What went on here, I think particularly in this last act, the 2.2 trillion-dollar CARES Act, there is this political pressure not to be blamed for blocking something in face of real dire need. Rising caseloads, millions online for unemployment benefits, caseloads and deaths in hospitals. It would be very clear which party would be blocking it if at the end of the day they didn’t put themselves together to enact these measures. So I think that pressure – more so than statesmanship or “Gee, we really have to act this time” – it’s that pressure not to be blamed that time and again when the consequences of inaction are so big that propels action. And we saw it in spades over the last month for sure.
DOLLAR: So the bill has quite a few different components. For an economist, one of the really striking things we’re seeing, we’ve had steady job creation for 10 years. 22 million jobs created over 10 years. Now they’ve been lost in four weeks. It’s just really striking. So obviously there’s a need to bolster unemployment insurance. There’s a lot of money for companies, so that struck me, and what I view as a relatively small amount of money for state and local governments. Their tax revenue is cratering, they’re not really supposed to borrow, so why is there so little for state and local governments? Why is there so much for companies?

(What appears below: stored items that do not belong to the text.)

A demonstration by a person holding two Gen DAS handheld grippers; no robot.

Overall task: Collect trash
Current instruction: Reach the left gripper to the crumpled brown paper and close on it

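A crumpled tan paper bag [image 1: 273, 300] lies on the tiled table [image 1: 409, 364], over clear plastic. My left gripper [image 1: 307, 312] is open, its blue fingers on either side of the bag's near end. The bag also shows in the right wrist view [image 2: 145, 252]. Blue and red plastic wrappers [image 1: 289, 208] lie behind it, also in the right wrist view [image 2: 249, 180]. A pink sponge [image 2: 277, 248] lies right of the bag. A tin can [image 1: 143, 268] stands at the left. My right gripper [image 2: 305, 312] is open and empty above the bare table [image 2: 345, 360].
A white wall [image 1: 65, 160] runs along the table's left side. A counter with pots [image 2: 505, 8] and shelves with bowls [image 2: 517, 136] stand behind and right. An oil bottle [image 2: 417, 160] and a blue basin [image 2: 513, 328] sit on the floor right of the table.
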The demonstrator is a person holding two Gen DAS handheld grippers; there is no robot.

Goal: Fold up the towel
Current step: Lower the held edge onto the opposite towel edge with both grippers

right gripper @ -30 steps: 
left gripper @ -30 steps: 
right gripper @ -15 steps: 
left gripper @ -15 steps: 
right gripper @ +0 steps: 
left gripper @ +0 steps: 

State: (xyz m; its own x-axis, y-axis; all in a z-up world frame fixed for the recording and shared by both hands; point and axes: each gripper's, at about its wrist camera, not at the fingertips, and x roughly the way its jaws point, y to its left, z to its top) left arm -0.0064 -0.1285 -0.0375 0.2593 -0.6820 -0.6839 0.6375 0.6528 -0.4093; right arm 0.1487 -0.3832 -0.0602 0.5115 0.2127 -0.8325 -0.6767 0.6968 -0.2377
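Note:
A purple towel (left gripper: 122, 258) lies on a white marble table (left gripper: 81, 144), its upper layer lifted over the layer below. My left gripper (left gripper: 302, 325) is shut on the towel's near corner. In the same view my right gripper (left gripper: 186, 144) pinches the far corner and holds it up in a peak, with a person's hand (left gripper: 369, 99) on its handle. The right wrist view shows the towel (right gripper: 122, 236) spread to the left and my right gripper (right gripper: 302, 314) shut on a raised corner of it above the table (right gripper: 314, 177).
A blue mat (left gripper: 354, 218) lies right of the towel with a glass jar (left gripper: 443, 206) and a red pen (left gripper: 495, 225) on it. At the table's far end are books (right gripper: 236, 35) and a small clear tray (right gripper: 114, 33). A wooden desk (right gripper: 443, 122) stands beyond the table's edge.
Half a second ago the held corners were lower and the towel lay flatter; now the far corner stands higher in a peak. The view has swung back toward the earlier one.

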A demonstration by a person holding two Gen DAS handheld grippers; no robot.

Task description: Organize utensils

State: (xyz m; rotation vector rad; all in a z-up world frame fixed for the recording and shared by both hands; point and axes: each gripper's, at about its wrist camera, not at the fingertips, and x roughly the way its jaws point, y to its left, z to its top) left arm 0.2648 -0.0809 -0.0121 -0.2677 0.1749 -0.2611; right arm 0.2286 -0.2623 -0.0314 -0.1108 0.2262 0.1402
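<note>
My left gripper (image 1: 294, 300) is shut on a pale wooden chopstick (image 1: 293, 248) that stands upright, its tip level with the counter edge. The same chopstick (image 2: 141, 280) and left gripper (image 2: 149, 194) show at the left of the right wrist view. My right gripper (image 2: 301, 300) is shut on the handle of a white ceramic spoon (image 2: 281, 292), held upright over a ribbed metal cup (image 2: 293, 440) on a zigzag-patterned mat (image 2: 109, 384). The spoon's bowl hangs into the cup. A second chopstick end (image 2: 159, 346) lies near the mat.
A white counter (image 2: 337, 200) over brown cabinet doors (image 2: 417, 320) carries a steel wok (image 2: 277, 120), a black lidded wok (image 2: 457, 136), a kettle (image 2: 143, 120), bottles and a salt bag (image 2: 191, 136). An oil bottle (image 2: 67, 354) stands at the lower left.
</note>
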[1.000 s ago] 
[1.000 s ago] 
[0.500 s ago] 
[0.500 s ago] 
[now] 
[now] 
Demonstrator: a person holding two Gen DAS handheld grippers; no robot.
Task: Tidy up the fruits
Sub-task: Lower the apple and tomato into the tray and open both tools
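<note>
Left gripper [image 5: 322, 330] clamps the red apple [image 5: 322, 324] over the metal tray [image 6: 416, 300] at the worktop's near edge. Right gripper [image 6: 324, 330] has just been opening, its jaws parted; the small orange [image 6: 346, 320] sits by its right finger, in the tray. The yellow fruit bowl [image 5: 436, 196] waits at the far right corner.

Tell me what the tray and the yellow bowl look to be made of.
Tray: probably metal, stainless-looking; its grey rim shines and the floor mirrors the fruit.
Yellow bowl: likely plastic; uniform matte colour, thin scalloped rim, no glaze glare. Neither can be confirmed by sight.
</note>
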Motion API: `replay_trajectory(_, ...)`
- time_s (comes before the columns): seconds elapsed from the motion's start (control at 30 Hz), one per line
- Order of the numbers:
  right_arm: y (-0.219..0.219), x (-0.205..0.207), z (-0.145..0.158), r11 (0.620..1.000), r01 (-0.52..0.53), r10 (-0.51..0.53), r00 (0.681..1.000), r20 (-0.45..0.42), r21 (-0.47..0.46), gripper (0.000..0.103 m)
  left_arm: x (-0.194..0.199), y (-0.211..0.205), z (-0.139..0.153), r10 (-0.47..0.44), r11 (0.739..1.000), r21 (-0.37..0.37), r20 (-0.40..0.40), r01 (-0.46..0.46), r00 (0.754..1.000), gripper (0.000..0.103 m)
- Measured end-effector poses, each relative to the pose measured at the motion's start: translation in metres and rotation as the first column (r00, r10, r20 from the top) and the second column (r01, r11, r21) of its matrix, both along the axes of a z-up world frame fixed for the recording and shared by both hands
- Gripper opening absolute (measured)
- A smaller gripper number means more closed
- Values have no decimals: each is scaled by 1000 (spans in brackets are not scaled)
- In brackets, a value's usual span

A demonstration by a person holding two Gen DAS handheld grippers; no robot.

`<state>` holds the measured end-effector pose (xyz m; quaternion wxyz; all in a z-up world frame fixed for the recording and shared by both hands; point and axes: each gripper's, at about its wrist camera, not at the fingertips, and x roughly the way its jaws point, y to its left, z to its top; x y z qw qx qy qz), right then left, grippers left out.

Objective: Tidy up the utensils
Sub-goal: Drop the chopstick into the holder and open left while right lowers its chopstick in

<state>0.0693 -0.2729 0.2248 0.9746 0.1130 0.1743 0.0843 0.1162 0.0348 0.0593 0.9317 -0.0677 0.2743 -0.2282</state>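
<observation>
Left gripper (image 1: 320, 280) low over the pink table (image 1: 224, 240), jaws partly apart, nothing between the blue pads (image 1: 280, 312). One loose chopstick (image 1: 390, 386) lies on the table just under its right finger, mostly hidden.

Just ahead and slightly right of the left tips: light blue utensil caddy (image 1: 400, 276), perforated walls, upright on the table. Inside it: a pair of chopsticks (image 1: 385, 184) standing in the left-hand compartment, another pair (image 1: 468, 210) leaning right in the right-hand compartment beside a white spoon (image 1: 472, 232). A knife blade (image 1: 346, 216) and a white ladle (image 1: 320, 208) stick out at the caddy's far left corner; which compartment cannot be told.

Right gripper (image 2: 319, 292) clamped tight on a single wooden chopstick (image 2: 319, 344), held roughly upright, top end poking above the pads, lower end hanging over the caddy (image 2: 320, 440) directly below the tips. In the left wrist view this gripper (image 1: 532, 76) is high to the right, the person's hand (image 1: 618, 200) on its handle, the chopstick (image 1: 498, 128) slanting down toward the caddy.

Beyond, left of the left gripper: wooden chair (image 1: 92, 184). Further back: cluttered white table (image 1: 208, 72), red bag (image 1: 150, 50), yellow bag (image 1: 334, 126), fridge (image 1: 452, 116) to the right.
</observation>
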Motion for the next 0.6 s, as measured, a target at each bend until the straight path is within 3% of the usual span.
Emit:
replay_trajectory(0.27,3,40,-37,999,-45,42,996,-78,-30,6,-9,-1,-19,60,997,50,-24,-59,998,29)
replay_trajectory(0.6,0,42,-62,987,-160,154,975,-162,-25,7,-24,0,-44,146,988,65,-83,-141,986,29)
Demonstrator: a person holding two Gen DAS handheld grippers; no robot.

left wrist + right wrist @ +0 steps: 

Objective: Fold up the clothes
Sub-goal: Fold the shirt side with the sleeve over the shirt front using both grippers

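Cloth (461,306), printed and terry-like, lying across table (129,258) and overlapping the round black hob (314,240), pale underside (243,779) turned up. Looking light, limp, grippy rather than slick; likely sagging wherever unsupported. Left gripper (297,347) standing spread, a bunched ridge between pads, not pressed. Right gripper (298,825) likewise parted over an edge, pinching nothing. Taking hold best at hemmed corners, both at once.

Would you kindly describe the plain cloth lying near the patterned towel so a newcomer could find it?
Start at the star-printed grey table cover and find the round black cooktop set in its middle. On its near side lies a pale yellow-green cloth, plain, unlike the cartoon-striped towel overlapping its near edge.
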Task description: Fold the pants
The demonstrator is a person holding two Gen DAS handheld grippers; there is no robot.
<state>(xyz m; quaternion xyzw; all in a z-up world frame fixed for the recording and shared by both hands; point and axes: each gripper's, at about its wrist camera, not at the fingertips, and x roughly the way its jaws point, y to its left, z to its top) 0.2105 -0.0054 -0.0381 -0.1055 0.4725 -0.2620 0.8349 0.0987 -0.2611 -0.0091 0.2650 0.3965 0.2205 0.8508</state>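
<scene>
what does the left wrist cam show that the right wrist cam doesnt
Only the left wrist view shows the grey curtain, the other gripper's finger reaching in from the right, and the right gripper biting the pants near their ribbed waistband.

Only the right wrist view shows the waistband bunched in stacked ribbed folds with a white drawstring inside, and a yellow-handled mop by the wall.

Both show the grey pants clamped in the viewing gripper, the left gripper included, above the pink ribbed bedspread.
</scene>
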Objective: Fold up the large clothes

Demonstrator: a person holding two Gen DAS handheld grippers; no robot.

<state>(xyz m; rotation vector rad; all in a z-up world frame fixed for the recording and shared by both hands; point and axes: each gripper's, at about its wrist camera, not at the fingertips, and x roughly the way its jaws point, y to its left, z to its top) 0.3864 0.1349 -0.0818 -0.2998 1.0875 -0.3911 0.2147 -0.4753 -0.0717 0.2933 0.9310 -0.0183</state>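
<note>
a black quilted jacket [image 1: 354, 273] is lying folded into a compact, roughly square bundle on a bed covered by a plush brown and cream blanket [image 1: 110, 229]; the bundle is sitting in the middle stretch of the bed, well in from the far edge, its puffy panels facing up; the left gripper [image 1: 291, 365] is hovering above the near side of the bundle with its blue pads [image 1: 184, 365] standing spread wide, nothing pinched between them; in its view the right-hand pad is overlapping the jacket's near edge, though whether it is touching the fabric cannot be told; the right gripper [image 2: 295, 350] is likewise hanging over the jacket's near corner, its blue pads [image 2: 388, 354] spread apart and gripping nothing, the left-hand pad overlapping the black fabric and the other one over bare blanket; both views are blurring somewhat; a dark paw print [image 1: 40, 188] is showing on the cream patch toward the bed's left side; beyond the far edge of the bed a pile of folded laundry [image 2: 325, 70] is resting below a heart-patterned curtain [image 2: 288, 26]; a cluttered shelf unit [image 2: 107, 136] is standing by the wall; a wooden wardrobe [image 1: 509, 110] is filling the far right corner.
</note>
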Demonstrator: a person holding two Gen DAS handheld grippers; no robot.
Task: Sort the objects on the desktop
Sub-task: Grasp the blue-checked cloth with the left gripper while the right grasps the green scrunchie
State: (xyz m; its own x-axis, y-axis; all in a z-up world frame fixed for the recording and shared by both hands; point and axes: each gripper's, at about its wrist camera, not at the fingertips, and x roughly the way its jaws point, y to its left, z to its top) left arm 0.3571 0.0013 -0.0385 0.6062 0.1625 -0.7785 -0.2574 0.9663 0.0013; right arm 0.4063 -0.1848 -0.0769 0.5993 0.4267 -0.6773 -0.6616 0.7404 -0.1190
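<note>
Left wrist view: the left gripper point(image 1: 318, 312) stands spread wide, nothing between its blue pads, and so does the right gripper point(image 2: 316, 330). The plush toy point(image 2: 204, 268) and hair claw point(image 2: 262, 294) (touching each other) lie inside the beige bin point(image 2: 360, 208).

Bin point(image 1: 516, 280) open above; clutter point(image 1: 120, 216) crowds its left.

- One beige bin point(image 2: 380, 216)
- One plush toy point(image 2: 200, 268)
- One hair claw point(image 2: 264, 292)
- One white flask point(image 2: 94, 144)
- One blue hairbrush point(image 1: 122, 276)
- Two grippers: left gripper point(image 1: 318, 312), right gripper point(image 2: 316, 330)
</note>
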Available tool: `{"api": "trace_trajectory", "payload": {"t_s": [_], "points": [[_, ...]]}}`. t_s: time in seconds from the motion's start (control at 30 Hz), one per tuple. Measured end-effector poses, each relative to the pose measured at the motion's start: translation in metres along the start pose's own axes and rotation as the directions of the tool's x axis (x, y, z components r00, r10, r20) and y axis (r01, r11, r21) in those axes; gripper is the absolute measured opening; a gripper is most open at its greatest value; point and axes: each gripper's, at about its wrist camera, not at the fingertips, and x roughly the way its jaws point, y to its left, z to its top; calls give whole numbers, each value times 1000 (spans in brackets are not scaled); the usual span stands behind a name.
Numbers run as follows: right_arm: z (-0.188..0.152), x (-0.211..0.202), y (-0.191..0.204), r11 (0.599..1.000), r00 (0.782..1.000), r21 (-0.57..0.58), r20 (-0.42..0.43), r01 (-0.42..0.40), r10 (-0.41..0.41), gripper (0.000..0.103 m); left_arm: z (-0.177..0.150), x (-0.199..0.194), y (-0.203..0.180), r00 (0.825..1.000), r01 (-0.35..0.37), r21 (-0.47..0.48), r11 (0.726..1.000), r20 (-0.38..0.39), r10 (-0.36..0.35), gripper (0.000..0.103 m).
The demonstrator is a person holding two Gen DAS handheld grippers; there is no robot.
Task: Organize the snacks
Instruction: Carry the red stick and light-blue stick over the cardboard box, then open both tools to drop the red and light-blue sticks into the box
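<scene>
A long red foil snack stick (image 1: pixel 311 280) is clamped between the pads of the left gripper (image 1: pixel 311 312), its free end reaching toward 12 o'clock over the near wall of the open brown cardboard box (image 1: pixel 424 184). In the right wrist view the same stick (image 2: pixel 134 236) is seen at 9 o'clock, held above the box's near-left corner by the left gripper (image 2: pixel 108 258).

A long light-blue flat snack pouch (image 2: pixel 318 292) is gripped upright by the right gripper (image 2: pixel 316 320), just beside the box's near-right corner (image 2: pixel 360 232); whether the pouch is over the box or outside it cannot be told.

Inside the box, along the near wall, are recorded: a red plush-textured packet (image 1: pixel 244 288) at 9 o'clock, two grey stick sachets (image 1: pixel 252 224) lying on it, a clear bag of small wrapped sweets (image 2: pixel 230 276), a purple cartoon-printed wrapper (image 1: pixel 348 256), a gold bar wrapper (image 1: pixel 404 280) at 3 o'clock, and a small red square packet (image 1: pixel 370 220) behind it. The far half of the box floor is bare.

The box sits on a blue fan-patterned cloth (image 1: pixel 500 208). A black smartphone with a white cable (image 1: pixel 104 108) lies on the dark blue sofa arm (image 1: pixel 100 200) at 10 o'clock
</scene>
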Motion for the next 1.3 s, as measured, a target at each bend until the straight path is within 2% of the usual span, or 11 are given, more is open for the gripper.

BINDER: Well, it’s a good question. I think in part it has to do with the ways in which lawmakers make deals – at least from a political perspective here. We often sometimes have the sense that there’s one big pie and they divide it up. The majority gets more and it is sort of zero-sum: for you to win, I have to lose. But that’s not really the model that generates these big packages. It’s much more enlarge the pie and a win-win for both sides. Democrats get their most preferred outcome, Republicans get their most preferred outcome, and it gets put together in something like the CARES Act. And so we know from the discussions that have been going on about phase four, about whether to expand small business loans or about whether in fact it should be matched with more money for state local governments and for hospitals. We know the parties have different priorities. And so when we look back at CARES and we look at the sheer amount of money going to corporations, for sure, there’s some element of saving the economy. Absolutely, given the number of jobs employed from airlines down to the coffee store on the corner. So there’s certainly a policy need there, but I think the politics here are driving that the two parties care about different constituencies and they bring those demands to the table. When you add them up in this severe shock you get to 2.2 trillion dollars of aid, really relief aid, not stimulus, but just emergency relief.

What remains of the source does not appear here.